December 26, 1925: The WSM Barn Dance was formally listed on the WSM program schedule that was printed in the Nashville Tennessean. From the Tennessean, "Because of this recent revival in the popularity of the old familiar tunes, WSM has arranged to have an hour or two every Saturday night, starting Saturday December 26. Uncle Dave Macon, the oldest banjo picker in Dixie, and who comes from Readyville, Tennessee, and Uncle Jimmy Thompson of Martha, Tennessee, will answer any requests for old-time melodies."

December 8, 1928: It was on this night that the WSM Barn Dance became the Grand Ole Opry. The Barn Dance came on the air at 8:00. From 7-8, WSM broadcast a classical music show, via the NBC radio network called, "Music Appreciation Hour," which was under the direction of Dr. Walter Damrosch. At the conclusion of the Music Hour on this particular night, George D. Hay announced, "For the past hour we have been listening to music taken largely from Grand Opera, from now on we will present The Grand Ole Opry." The name stuck. (As a disclaimer, I will say that a few feel that the date was actually December 10, 1927, but further research has largely discredited that date).

December 7, 1940: Minnie Pearl joined the Grand Ole Opry.

December 30, 1944: Bob Wills makes an appearance on the Opry.

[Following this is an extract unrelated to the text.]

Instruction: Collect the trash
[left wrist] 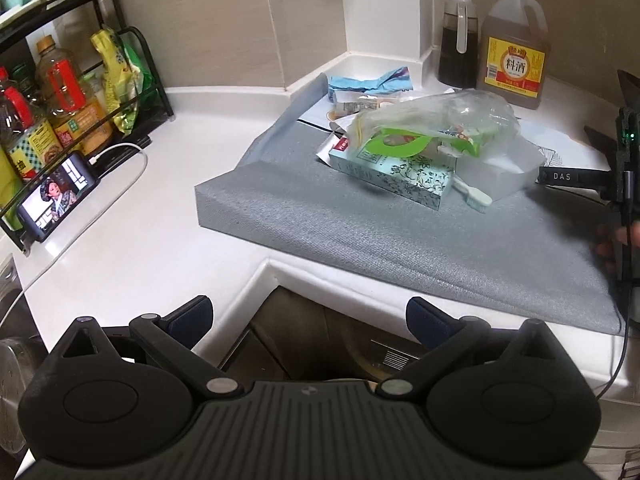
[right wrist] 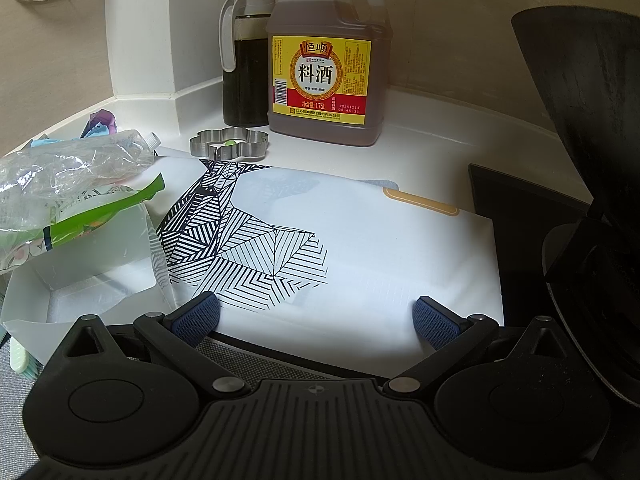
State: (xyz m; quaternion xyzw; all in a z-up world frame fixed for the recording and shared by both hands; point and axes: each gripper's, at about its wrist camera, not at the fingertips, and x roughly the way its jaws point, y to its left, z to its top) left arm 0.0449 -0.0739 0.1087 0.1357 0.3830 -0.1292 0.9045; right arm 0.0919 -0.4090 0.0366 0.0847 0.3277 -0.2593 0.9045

He was brought in to appear on the Prince Albert portion of the show that was broadcast on NBC radio. Minnie Pearl remembers that night, not only because a lady fell out of the balcony an onto the stage, but for other reasons. As Minnie later said, "That was the first time we ever put electrified fiddles on the Opry. Roy Acuff said it would ruin the Opry forever! I wish I had a nickel for every time I heard something like that." But those electric fiddles were not the first electrified instruments to have been on the Opry stage. Pee Wee King and his Golden West Cowboys and Ernest Tubb had been using electric instruments before then. Another story regarding that night was that Bob Wills brought drums with him and he had to hide them behind a curtain. That story is interesting but there is no real documentation that it happened that way. Regarding drums at the Opry, Harold "Sticks" McDonald, who was part of Pee Wee King's group, had brought drums to the Opry in the 1940s. They used the drums for a couple of weeks but were not allowed to announce on the radio that they were using them. After those couple of weeks, George D. Hay told Pee Wee to take the drums home and to leave them there. In a final comment regarding drums, Bud Wendell was quoted in 1985 as saying, "That story about hiding drums behind a curtain is just one of those tales around here. As long as we remained at the Ryman, though, we never used anything other than just a standing snare drum. But that had as much to do with space restrictions as with the purity of country music. You just couldn't fit a whole set of drums on the stage at the Ryman; it just wasn't that big."

December 8, 1945: Earl Scruggs makes his debut with Bill Monroe's Blue Grass Boys. He was the final member to join what is considered the greatest of the Blue Grass Boy's line-up and the one that is credited with creating the famous bluegrass sound. That line-up included Bill Monroe on mandolin, Earl Scruggs on banjo, Lester Flatt on guitar, Chubby Wise on fiddle and Howard Watts on bass. As great as this band was, it would not stay together for very long, with Earl leaving in the Spring of 1948. Among those who were watching on Earl's first night at the Opry was Uncle Dave Macon, who billed himself as "The World's Greatest Banjo Player." Some of the Opry's members watching were making a few comments about Earl within earshot of Dave. Dave stood in the wings watching the newcomer for a few moments, then he turned and stalked away. "He ain't one damned bit funny" he grumbled.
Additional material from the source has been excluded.